SUEZ’s advanced technology, using ASTERRA's leak detection service called Recover, resulted in roughly 83 million litres of water saved daily in the UK, with over 3 times as many leaks found per day than traditional methods. This also means that 45,871 MWh of energy is saved. Thus far this year, a total of 260,143 km of drinking water distribution and trunk pipes in the UK have been scanned using this technology. On a global scale, ASTERRA confirmed its 50,000th leak using the Recover technology in April this year. The company also won the 2022 Excellence Award at the Geospatial World Forum for a water project that detected drinking water leaks in the Bahamas. These advances and recognitions in the UK and abroad are proof that the world is now ready for technological changes in the water leakage industry.

Apart from being a truly disruptive solution, this technology has unique scalability. One satellite image can cover 3,500 sq.km. of land area, which translates to thousands of kilometres of pipework. One image can cover an entire water system, with leakage 'hotspots' being easily identified accurately and with great precision. If acted upon quickly, this would result in less damages, claims, and complaints.
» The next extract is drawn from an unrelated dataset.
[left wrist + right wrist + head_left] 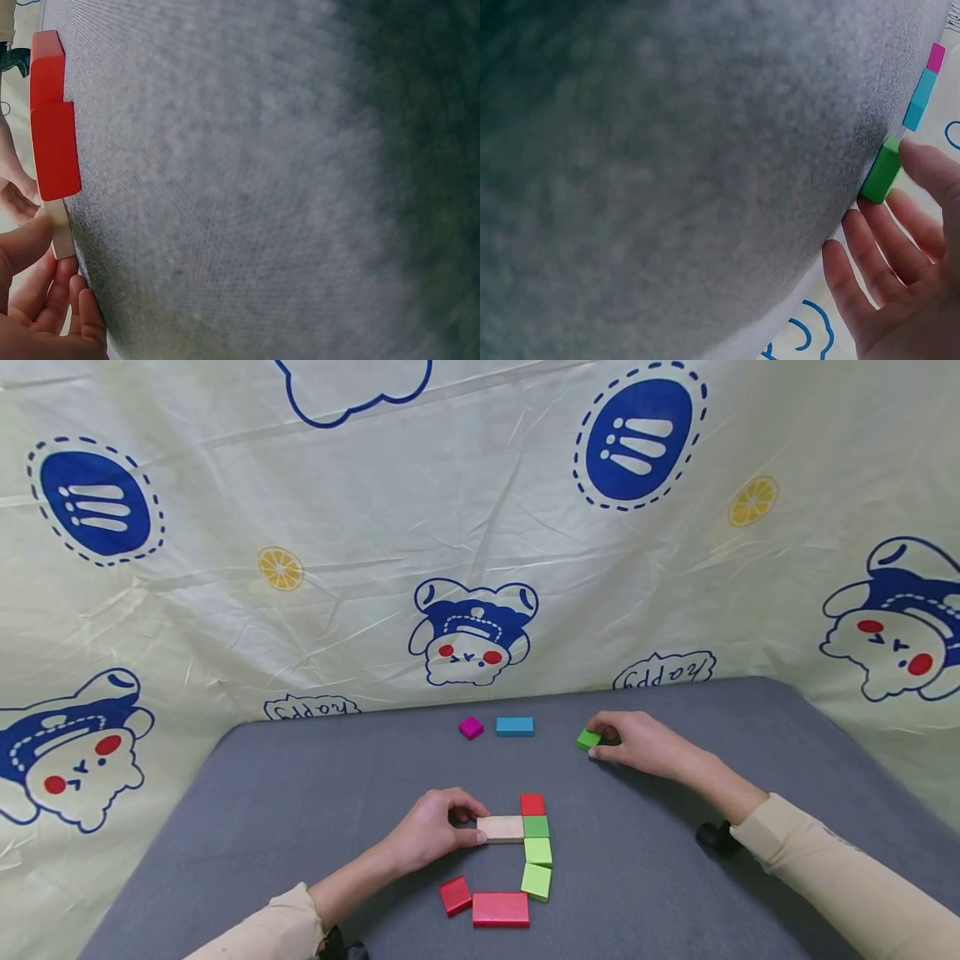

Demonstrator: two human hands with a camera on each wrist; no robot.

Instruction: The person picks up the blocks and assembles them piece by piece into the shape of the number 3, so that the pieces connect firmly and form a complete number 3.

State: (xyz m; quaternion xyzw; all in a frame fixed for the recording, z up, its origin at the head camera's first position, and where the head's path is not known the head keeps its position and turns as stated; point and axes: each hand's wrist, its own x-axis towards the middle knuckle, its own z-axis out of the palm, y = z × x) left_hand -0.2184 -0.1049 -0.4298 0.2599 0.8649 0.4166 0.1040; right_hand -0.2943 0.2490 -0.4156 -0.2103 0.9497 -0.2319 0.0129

Satellite Leak Detection, which was once considered a 'niche technology', is an innovation whose time has come. This is now making everyone's lives easier and saving tons of resources long term. The onus is now on more water companies to ride the waves of technological change in water leakage detection.

Nick Haskins is a water industry professional of 27 years. After 17 years with Bristol Water, he now applies his expertise and experience with smart and environmental solutions, introducing new technologies into the water industry and working with the vast range of challenges that water companies face around the world.